For the material that follows, work out how many lines hold the word "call" and answer only with the number.

- **Raw data**:
---

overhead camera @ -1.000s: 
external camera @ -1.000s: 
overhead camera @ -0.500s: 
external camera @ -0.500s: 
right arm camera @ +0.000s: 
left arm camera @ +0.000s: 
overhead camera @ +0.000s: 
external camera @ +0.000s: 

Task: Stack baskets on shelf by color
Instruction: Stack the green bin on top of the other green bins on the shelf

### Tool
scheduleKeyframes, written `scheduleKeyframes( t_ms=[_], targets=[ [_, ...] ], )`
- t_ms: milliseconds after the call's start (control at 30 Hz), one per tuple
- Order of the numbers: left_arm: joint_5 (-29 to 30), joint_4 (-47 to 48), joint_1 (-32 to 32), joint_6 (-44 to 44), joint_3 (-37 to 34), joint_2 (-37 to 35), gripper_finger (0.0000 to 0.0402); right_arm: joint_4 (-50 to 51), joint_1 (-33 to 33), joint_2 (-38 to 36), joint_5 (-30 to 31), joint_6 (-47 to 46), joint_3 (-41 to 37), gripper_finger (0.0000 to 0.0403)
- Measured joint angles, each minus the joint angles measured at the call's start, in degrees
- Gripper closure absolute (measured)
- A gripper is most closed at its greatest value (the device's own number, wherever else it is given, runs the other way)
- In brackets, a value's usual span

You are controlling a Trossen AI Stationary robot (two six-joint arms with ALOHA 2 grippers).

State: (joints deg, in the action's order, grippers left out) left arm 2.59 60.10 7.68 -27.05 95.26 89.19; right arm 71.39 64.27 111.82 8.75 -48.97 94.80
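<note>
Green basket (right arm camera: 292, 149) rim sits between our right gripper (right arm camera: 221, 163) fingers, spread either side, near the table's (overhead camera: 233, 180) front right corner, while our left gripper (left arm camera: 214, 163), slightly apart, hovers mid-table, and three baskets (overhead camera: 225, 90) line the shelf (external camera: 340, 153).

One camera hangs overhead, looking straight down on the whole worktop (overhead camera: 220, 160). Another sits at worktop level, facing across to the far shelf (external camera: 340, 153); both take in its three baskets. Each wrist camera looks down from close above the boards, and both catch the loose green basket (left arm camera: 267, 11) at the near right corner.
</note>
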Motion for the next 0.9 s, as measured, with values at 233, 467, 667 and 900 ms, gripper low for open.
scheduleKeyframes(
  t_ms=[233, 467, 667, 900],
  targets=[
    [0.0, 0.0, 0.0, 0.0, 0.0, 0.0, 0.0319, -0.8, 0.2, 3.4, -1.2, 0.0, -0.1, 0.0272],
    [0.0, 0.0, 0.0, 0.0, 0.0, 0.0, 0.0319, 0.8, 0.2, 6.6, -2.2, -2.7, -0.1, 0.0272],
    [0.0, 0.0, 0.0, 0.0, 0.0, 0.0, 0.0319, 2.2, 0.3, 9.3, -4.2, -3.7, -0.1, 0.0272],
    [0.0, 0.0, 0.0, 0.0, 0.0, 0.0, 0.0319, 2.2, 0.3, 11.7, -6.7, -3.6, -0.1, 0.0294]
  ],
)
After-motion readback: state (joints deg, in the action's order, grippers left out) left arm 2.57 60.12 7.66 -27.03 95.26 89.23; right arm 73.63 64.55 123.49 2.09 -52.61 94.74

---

- **Answer space**: 2